Temple food’s charm 2. A perfect food for vegetarians
In Korea, there are few restaurants that offer vegetarian food, so vegetarians who visit Korea have a hard time. Temple food is ideal for vegetarians since it contains no meat, poultry, or strongly flavoured vegetables. As it is based on the Buddhist philosophy, they make a point of preparing all food without using meat or five prohibited flavorings: garlic, green onions, Korean leeks, wild chives, and asafoetida. When these ingredients are cooked, Buddhists believe they stimulate lustful desires. And when they are eaten raw, they can cause anger. For this reason, they are not permitted in the preparation of temple food, and as a result, temple food is neither spicy nor strongly flavoured. If you have had difficulty finding vegetarian food in Korea, pay a visit to a temple food specialty restaurant.
Temple food’s charm 3. A wide variety of dishes in each season
It’s said that eating foods that are in season can help you maintain your health. That is how important seasonal food is in harmonizing our body with nature. Temple food is prepared using ingredients that are in season, and these restaurants often use vegetables that they grow themselves. The number of dishes which can be made with vegetables is limited, but in each dish, you can sense the taste of nature itself.

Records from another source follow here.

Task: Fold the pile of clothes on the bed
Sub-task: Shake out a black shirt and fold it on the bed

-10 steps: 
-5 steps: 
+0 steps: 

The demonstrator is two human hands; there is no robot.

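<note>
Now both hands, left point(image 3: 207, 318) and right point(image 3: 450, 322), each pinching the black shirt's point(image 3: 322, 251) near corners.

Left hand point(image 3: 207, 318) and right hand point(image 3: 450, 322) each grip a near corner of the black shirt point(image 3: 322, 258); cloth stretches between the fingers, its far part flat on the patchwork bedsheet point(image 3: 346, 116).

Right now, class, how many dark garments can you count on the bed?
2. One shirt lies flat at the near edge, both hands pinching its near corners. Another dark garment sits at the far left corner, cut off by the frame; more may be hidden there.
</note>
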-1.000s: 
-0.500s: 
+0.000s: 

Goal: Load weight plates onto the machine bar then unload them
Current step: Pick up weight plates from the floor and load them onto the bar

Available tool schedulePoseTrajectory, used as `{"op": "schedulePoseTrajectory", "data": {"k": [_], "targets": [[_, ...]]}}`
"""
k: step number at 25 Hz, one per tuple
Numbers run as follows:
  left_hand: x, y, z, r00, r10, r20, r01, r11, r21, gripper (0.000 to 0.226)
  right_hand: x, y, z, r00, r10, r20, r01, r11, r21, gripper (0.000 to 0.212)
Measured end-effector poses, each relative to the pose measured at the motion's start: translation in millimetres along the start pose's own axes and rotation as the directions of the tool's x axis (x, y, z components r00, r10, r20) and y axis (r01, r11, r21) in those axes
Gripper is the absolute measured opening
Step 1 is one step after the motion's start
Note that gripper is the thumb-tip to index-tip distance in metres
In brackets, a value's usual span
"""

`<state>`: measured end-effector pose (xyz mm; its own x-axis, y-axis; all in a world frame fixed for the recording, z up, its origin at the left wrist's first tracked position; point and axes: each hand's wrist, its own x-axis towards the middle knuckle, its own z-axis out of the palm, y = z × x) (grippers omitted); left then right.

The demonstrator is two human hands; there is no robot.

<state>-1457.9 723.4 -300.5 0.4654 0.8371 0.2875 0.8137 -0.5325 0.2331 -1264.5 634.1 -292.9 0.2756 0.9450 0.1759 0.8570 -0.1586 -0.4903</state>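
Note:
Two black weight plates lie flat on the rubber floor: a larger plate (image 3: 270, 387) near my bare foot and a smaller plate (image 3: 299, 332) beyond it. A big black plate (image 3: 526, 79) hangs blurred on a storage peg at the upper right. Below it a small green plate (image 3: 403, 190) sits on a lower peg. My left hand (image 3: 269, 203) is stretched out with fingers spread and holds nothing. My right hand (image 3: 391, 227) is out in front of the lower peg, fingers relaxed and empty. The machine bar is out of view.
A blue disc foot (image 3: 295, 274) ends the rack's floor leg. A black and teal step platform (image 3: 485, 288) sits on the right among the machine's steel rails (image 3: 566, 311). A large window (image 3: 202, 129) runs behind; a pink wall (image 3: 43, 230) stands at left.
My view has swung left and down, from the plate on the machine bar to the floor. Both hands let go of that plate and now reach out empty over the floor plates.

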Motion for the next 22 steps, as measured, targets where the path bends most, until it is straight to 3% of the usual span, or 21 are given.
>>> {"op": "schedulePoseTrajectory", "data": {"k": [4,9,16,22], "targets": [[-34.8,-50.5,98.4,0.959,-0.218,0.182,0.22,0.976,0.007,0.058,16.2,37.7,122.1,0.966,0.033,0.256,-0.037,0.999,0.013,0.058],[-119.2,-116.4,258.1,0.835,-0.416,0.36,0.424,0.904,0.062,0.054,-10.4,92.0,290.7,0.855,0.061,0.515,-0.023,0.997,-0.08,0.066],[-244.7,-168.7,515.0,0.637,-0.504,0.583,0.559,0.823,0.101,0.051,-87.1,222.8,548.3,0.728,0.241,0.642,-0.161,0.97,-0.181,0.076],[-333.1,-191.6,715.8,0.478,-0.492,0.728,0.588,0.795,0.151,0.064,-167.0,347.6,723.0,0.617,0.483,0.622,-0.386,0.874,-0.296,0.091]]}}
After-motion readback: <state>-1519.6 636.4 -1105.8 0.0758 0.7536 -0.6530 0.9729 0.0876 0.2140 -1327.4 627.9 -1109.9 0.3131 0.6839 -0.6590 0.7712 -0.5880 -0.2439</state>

Temple food: The beauty of emptiness
We’ve discovered some of great things about temple food, and now it’s time to give it a try. When the monks eat at the temple, they must follow the principle of bal-woo-gong-yang. This means each person puts an appropriate amount of food in a bowl (bal-woo), and they must finish everything. There is no food waste at all and no need to do the dishes, so it is environmentally friendly. If you find these traditional ways somewhat challenging, keep in mind the spirit of ‘bal-woo-gong-yang’ and enjoy temple food. Following these principles of moderation can enrich your health and your life.